It’s not trolling. There’s a very legitimate reason to use a distro with new packages and that is hardware compatibility - especially if you’re on a recent laptop, and you want all features working such as WiFi, flawless suspend and resume without battery drain or crashes, working Fn keys, or you want to make use of all the power management features in your processor (eg see all the recent AMD p-state driver advancements).
Newer packages (specifically: the kernel and mesa/vulkan stack) are also important for those who are gamers, as several performance improvements, bug fixes and compatibility fixes are made with each new release.
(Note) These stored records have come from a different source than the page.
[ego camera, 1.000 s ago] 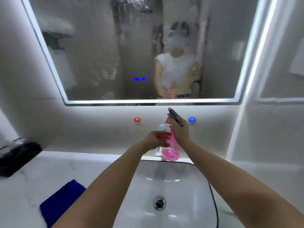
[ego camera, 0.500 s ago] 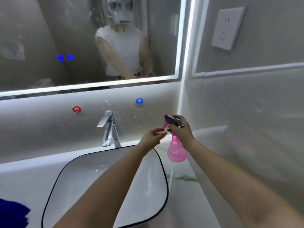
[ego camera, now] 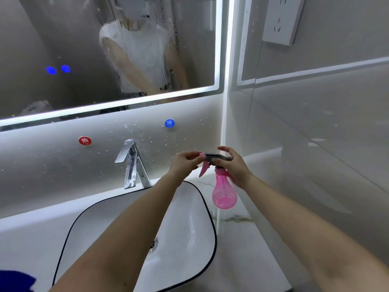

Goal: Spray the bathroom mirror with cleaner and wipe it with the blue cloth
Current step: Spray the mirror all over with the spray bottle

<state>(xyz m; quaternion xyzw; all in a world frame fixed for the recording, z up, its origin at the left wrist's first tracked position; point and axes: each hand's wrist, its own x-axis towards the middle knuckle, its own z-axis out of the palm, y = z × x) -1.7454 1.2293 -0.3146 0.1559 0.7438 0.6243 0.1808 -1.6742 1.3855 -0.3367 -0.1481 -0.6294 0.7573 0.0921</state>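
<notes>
Scrap of blue cloth point(ego camera: 14, 280) is seen at the bottom-left edge, mostly cut off, on the tabletop point(ego camera: 242, 260) and well apart from both hands. Past the sink point(ego camera: 193, 218), the pink spray bottle point(ego camera: 224, 194) is held up in the air over the tabletop, just right of the sink's far corner. Its neck is gripped by the right hand point(ego camera: 233, 168), fingers curled round it under the grey head. The nozzle tip is pinched by the left hand point(ego camera: 184, 164). Part of the head is hidden by fingers, tbh. Further back the faucet point(ego camera: 132, 163) is seen, then the mirror point(ego camera: 63, 39), so streaked and wet that the reflection can hardly be made out.
</notes>
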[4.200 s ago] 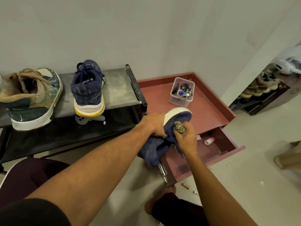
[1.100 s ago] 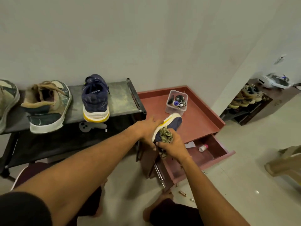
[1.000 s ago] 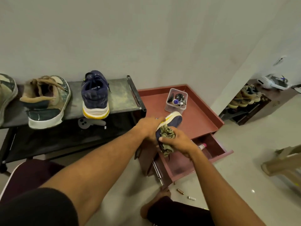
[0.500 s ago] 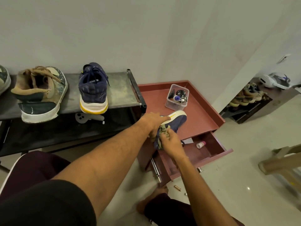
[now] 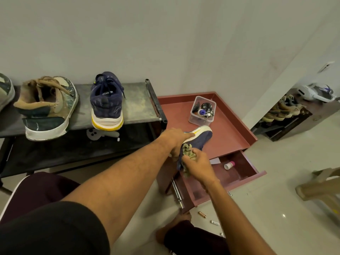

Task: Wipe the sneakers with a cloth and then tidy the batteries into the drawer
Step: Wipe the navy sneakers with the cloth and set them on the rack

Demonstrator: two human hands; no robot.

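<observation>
Navy fabric fills the middle of my feed: the navy sneaker is up in both hands, tipped on its side with the white-and-yellow sole turned upward and its far end pointing toward the wall. It hangs over the front edge of the red cabinet, just above the open drawer.

Left hand first: fingers wrapped round the sole side of the shoe, forefinger laid along the white midsole, a firm hold. Right hand now: fingers bunched tight on the olive-green cloth, and that wad is pressed against the navy upper at the near end. A tail of cloth dangles below the palm.

Off to the left on the shoe rack I've got the second navy sneaker, upright, heel toward me. Apart from it stands the tan sneaker with loose brown laces. A sliver of another shoe shows at the far left edge.

Back on the cabinet top sits a clear plastic box of small odds and ends, just beyond the held shoe. Inside the drawer, a white bottle with a pink cap lies on its side near a scrap of paper.

Down on the floor, in front of the cabinet and near a bare foot, a copper-coloured battery and a white battery lie close together, both outside the drawer.
</observation>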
For instance, just take a look at these performance benefits of the new ntsync driver:
Finally, even productivity users who don’t care about gaming can benefit from recent system packages - consider all the recent improvements in filesystem drivers such as btrfs and ntfs3, and the addition of the new bcachefs driver with kernel 6.7 which is a godsend for anyone running a tiered storage setup.
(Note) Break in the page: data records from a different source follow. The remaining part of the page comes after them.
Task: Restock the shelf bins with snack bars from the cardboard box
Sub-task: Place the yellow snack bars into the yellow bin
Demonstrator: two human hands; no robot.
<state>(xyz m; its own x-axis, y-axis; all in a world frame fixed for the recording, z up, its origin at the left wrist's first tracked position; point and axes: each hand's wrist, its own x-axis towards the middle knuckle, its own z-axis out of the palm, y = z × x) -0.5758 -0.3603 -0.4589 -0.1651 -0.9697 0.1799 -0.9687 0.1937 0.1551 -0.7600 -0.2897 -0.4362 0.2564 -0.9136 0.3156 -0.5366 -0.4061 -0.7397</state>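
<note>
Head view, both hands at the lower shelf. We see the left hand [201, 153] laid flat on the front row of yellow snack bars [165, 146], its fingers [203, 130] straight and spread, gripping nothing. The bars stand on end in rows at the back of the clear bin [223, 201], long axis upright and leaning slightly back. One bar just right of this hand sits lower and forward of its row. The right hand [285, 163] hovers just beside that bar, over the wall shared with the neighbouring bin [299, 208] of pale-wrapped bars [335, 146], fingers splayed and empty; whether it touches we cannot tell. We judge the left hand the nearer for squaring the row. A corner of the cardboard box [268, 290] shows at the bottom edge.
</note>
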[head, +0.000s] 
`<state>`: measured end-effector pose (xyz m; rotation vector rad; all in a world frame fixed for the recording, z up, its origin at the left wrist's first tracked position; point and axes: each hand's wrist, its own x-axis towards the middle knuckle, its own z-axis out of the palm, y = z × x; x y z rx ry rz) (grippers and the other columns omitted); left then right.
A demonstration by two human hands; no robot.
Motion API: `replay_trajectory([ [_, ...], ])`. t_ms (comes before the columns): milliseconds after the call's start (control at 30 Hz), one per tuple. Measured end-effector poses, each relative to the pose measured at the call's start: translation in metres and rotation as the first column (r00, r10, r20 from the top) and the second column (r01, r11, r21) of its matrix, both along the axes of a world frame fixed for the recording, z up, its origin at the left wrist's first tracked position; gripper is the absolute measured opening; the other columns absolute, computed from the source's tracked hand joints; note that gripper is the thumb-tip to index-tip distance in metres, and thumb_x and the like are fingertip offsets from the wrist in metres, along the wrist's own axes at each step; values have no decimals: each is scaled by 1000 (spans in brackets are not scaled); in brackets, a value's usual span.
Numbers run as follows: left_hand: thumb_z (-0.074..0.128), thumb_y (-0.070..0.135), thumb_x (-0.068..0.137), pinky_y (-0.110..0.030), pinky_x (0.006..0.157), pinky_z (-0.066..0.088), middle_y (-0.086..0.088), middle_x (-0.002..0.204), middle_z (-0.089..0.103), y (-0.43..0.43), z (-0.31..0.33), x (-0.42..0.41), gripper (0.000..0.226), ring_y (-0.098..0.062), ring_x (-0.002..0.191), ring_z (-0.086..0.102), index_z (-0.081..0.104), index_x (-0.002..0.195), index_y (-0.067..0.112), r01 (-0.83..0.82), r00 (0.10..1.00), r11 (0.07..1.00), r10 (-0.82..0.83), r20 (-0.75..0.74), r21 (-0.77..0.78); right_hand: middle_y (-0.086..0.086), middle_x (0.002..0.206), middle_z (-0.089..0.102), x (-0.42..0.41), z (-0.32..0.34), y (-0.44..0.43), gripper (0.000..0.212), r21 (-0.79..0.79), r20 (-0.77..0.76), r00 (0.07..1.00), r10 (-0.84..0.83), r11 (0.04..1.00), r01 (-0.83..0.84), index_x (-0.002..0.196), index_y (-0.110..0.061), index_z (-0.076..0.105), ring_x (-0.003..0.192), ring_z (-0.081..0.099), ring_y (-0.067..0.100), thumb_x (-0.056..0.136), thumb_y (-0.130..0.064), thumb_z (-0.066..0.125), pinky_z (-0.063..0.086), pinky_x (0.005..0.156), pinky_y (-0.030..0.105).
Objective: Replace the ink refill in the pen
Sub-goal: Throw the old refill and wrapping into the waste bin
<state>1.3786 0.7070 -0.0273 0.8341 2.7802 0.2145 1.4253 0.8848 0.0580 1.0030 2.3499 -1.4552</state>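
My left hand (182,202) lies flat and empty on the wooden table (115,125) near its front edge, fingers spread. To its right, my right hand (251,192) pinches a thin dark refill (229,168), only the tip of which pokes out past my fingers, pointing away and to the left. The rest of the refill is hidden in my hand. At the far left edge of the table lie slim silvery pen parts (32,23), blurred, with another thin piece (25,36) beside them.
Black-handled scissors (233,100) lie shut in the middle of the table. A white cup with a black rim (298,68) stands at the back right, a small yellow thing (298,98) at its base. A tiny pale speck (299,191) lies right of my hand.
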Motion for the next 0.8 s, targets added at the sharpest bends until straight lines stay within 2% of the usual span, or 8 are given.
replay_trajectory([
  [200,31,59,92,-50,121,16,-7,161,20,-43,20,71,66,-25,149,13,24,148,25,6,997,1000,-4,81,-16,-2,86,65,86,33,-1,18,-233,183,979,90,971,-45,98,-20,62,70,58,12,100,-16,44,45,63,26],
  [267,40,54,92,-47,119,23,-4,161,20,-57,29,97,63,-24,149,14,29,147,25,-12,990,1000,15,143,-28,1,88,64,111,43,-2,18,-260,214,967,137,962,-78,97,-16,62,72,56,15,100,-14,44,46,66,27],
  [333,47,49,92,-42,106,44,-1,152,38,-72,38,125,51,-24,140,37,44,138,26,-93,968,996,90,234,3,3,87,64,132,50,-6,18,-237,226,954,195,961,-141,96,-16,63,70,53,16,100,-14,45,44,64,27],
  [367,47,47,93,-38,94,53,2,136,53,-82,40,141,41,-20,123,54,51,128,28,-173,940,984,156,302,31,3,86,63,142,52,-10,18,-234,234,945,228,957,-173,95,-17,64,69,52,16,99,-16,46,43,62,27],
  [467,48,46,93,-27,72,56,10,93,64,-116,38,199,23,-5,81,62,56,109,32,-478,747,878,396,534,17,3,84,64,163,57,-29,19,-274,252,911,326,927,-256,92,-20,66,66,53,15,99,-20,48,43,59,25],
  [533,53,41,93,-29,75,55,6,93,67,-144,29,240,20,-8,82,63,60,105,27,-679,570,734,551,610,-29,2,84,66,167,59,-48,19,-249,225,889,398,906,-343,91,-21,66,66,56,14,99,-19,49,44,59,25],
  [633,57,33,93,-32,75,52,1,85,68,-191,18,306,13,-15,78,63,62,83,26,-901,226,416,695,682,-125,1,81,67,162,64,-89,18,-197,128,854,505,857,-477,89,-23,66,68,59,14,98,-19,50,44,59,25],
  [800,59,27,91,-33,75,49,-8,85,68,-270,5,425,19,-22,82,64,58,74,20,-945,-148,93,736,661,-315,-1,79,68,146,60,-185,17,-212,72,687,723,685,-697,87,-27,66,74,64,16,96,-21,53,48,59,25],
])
Also, the entire Linux community has been buzzing with the release of KDE 6 - just take a look at all the new features and improvements - such as much better Wayland support with tons of bug fixes, HDR, ICC profiles for individual monitors, color blindless correction filters for making the desktop experience better for people with protanopia/deuteranopia/tritanopia… there are some very legitimate improvements and use-cases here. How can you just wave all this off as trolling?!
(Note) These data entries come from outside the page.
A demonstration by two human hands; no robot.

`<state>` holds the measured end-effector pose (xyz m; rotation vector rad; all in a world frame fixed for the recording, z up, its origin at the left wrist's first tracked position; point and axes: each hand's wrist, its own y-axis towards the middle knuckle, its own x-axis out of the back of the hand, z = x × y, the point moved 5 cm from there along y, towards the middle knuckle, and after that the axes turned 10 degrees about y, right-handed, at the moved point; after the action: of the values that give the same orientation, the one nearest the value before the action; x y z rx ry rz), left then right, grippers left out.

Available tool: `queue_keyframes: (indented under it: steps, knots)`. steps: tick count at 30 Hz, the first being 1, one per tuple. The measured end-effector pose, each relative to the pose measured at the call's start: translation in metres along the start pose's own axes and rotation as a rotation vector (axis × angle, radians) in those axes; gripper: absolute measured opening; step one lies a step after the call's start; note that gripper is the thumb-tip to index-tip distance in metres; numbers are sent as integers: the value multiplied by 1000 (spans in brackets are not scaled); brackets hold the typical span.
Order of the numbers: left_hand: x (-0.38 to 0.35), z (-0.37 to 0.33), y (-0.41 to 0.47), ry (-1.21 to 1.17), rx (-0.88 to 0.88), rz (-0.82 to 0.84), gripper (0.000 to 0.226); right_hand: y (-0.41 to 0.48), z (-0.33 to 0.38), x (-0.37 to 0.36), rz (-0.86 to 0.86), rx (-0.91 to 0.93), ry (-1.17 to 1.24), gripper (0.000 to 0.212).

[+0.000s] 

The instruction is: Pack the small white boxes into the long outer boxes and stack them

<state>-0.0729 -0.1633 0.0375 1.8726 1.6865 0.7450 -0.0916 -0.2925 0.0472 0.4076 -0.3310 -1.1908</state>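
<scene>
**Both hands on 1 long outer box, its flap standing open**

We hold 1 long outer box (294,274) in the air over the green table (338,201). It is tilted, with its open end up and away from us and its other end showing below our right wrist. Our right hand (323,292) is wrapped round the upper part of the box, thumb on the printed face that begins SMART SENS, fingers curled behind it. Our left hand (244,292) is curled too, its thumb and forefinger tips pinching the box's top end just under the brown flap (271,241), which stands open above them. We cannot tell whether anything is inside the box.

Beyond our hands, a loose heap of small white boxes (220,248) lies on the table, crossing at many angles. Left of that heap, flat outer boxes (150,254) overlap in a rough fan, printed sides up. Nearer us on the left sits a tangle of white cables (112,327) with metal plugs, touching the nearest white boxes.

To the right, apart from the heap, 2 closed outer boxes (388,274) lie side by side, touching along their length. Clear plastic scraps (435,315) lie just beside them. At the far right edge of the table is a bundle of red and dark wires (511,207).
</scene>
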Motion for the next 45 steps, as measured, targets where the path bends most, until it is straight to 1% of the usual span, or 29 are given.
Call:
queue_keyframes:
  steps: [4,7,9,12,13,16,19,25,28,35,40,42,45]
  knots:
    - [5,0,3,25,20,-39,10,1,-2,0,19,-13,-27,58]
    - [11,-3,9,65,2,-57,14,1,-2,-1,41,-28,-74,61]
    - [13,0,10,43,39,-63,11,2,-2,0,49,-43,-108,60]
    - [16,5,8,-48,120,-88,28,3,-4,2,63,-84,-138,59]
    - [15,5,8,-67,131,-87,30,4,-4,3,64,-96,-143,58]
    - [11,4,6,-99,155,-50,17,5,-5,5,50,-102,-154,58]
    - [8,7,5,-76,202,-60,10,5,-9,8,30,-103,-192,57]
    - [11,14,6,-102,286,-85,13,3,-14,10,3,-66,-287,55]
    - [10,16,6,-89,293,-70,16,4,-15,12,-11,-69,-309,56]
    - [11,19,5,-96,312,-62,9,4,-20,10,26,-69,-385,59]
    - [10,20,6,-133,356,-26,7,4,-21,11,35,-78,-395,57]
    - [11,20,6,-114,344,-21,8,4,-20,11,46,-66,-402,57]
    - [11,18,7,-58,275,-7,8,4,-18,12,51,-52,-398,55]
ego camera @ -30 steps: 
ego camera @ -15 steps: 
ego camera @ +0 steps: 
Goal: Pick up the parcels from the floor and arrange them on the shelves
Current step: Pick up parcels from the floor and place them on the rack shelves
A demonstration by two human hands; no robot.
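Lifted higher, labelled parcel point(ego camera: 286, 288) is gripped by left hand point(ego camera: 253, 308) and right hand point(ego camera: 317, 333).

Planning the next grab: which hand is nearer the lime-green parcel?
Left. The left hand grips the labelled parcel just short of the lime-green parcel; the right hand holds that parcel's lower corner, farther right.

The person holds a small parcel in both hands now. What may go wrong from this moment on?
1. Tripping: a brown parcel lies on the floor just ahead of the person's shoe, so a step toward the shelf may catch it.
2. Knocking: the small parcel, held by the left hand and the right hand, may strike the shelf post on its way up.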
So just because a distro with old packages suits your needs, doesn’t mean that everyone else is trolling. There are legit good reasons why many home users prefer leading-edge distros like Fedora, Arch, Tumbleweed etc.
cc: @anders@rytter.me
Hi! I sincerely want to thank you for your well thought out response. I apologize if the word troll came off wrong. I probably should have used a better descriptor. My primary goal was to be a voice FOR enterprise distros at home - because I saw mostly posts from people who probably aren’t professional sysadmins and have never even tried an enterprise distro.
I fully concede on the VERY new hardware being a challenge for RHEL, an Ubuntu LTS or similar. I’m unfortunately not in a situation where I can afford that problem (kids and daycare costs) so it’s fallen off my radar. I do occasionally run into it at work with research groups that just buy the latest/fastest gaming hardware without checking with IT (we would generally steer them towards workstation/data center grade hardware instead of gaming hardware…not applicable to this discussion for home use). If somehow I could acquire something with new enough hardware to have that problem I’d probably use Fedora on it (so I could just modify my Ansible to work with both), and wait for current Fedora to become RHEL and then that hardware would become RHEL for the rest of it’s lifetime. Mainly - the huge number of constant updates and the every 6 month big updates on Fedora are just too much hassle for me.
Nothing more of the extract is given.